[ACTION ITEM] Hunt for the word "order" across the entries below, copying each line that holds it.

PROVIDED MATERIAL: Begin

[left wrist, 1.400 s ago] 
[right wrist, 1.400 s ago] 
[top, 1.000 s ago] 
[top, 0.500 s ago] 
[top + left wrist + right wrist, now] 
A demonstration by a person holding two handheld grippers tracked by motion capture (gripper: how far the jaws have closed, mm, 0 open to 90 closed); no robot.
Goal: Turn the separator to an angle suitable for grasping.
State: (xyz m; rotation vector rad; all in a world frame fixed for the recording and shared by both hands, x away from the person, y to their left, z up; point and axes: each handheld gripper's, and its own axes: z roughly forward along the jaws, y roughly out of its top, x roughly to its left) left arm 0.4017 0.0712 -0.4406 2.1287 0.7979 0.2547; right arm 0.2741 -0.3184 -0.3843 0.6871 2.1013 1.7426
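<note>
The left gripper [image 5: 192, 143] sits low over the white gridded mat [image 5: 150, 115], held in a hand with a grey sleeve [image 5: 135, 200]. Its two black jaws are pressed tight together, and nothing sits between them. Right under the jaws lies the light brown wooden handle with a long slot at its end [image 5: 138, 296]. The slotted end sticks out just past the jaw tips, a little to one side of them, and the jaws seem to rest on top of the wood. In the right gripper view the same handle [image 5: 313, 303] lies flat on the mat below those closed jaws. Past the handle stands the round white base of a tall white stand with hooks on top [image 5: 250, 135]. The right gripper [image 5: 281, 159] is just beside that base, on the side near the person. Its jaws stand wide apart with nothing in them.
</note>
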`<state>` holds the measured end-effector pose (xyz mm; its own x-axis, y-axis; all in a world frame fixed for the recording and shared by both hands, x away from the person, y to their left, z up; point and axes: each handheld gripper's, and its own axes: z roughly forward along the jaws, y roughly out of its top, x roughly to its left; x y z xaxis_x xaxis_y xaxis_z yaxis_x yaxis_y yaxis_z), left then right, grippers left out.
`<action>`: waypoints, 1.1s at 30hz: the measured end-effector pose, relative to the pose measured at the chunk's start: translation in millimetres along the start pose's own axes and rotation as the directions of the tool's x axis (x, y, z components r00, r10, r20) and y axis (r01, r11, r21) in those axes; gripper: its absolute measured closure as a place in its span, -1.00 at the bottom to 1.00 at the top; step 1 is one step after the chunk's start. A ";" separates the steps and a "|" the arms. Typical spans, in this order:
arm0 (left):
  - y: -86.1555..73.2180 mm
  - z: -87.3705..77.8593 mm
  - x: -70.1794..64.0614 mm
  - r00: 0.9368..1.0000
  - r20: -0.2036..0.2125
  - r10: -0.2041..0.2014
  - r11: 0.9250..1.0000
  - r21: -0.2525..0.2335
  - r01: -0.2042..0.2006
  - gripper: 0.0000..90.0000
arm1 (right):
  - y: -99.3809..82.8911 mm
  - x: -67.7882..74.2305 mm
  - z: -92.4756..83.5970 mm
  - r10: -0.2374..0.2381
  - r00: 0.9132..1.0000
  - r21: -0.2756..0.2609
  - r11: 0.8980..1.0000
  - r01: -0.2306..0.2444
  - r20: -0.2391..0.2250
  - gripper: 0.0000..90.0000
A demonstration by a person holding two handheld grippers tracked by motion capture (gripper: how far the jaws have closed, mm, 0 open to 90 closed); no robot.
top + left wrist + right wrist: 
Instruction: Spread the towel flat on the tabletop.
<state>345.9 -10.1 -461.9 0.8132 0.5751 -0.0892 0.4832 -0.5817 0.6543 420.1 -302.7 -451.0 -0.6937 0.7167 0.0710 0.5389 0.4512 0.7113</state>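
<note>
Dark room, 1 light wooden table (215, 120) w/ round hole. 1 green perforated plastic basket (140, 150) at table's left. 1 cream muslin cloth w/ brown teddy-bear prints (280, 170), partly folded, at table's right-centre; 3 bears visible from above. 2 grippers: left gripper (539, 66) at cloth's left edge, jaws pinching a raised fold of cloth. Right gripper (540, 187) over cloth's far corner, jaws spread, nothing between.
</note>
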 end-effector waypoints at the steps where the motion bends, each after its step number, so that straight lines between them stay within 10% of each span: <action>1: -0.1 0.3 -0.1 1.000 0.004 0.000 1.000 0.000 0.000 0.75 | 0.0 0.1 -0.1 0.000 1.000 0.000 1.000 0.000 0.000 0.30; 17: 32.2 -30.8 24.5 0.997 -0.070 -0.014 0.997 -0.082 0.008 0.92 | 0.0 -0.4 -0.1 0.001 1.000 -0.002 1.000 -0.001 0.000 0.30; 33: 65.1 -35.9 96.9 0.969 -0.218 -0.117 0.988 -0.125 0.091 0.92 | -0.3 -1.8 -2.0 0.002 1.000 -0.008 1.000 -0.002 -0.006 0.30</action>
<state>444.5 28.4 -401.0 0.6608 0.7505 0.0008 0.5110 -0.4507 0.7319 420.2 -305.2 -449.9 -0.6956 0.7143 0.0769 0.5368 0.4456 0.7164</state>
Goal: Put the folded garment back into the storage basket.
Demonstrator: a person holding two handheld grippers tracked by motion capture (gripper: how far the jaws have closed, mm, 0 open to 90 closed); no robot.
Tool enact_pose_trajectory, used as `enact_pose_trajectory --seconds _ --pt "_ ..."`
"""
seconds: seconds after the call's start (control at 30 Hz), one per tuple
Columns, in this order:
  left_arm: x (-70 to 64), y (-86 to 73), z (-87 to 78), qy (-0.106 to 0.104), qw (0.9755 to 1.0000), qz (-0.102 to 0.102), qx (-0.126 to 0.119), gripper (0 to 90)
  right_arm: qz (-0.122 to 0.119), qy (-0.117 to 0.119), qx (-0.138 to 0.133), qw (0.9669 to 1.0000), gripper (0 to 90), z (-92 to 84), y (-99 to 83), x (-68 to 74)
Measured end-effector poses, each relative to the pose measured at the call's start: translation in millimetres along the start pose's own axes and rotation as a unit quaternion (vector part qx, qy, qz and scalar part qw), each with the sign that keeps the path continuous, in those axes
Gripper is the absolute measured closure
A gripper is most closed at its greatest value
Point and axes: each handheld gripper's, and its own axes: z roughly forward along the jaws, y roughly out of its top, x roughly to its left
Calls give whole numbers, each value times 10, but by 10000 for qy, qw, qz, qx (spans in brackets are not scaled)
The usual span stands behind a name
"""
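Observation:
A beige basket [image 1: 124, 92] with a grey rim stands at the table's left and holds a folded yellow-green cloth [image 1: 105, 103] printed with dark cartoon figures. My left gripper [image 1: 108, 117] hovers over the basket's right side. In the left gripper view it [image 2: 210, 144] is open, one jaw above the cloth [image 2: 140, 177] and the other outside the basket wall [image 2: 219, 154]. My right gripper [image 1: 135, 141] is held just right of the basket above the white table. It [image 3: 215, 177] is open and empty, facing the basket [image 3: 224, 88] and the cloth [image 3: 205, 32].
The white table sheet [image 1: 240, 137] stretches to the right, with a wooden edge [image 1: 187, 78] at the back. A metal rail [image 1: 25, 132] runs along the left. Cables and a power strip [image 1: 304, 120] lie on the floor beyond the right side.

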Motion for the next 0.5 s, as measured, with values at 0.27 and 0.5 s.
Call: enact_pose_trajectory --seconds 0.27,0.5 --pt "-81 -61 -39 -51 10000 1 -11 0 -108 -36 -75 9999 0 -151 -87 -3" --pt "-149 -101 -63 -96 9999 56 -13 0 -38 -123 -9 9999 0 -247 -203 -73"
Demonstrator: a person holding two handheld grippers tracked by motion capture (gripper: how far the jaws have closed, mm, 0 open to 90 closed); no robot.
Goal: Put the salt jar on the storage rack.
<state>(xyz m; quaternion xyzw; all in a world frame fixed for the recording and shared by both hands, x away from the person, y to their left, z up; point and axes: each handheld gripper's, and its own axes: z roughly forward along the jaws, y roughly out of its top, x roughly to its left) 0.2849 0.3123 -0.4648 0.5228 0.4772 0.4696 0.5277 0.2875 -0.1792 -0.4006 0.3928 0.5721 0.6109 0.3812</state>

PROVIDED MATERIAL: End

[ANSWER TO THIS TASK]
`<action>`: waypoints, 1.1s at 30hz: the measured end-effector pose, relative to the pose measured at the chunk's start: translation in millimetres along the start pose's own axes and rotation as the directions of the tool's x axis (x, y, z components r00, r10, r20) and y axis (r01, r11, r21) in those axes; gripper: its absolute measured closure as a place in its span, -1.00 at the bottom to 1.00 at the top; step 1 is one step after the chunk's start. A ";" separates the steps and a "|" the arms. Typical spans, in this order:
Columns, in this order:

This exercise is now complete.